This is part 2 (Click here for part 1) of a series of articles discussing the configuration of the Xilinx MicroBlaze soft CPU core when targeting an RTOS application. This series focuses on the software aspects of the MicroBlaze configuration and the impact of the various MicroBlaze configurations on an embedded application running under an RTOS. This article aims at helping developers and designers who must configure a MicroBlaze system. Especially early on in the development process where the final firmware is not available for benchmarking and tweaking. At these early steps it is often necessary to select a good approximation of the final configuration to have a good idea of the resource usage of the MicroBlaze.

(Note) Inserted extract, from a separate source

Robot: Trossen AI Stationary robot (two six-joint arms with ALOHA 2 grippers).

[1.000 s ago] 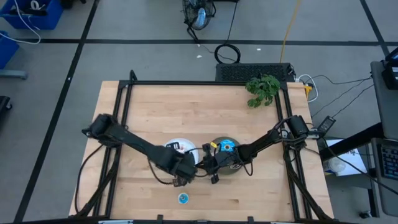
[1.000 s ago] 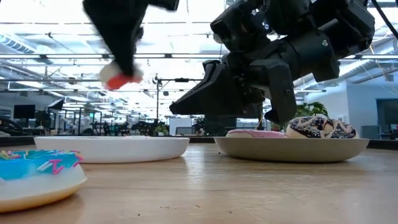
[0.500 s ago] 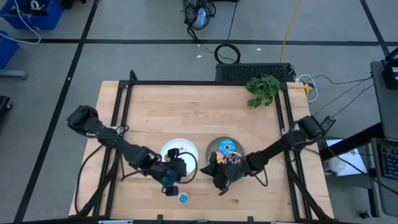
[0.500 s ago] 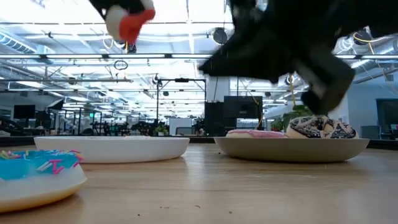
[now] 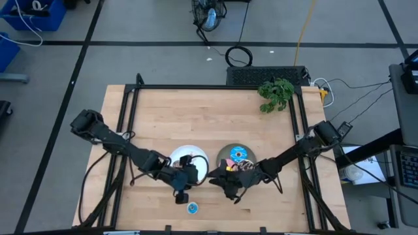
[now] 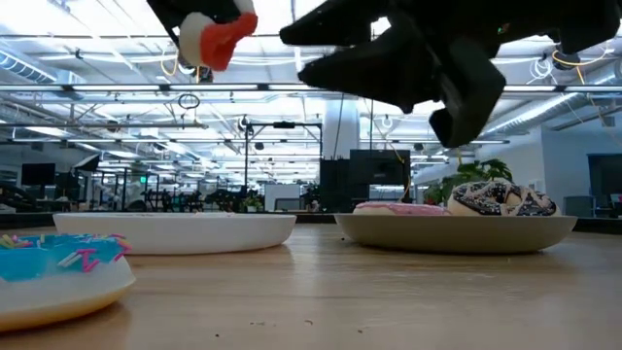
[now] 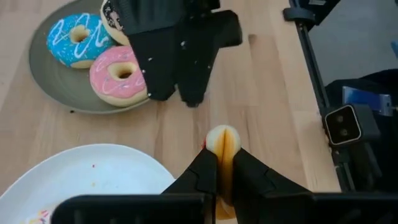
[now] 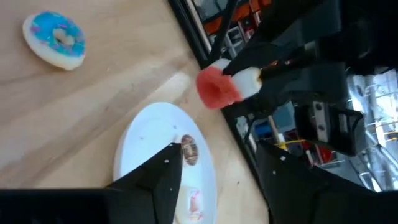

This article will go into some details over the numerous configuration options available to the MicroBlaze. However, in order to keep the length of the article manageable, the cache configuration aspect will be left to be covered by a future article.
The Advanced Button
When opening the MicroBlaze configuration in Vivado you are greeted with the MicroBlaze Configuration Wizard. However, more importantly, is the “Advanced” button around the top left corner that is just begging to be clicked. Without pressing the Advanced button, the developer has the choice of various presets tailored for different implementation targets or application types. This article will obviously go over the Advanced configuration instead of the presets but before going over the Advanced configuration there are a few things to say about the first panel of the Configuration Wizard.
The MicroBlaze Configuration Wizard
There are three items to discuss about the first pane of the configuration, especially which configuration to start with as some options are not accessible under some configurations which can be confusing later on.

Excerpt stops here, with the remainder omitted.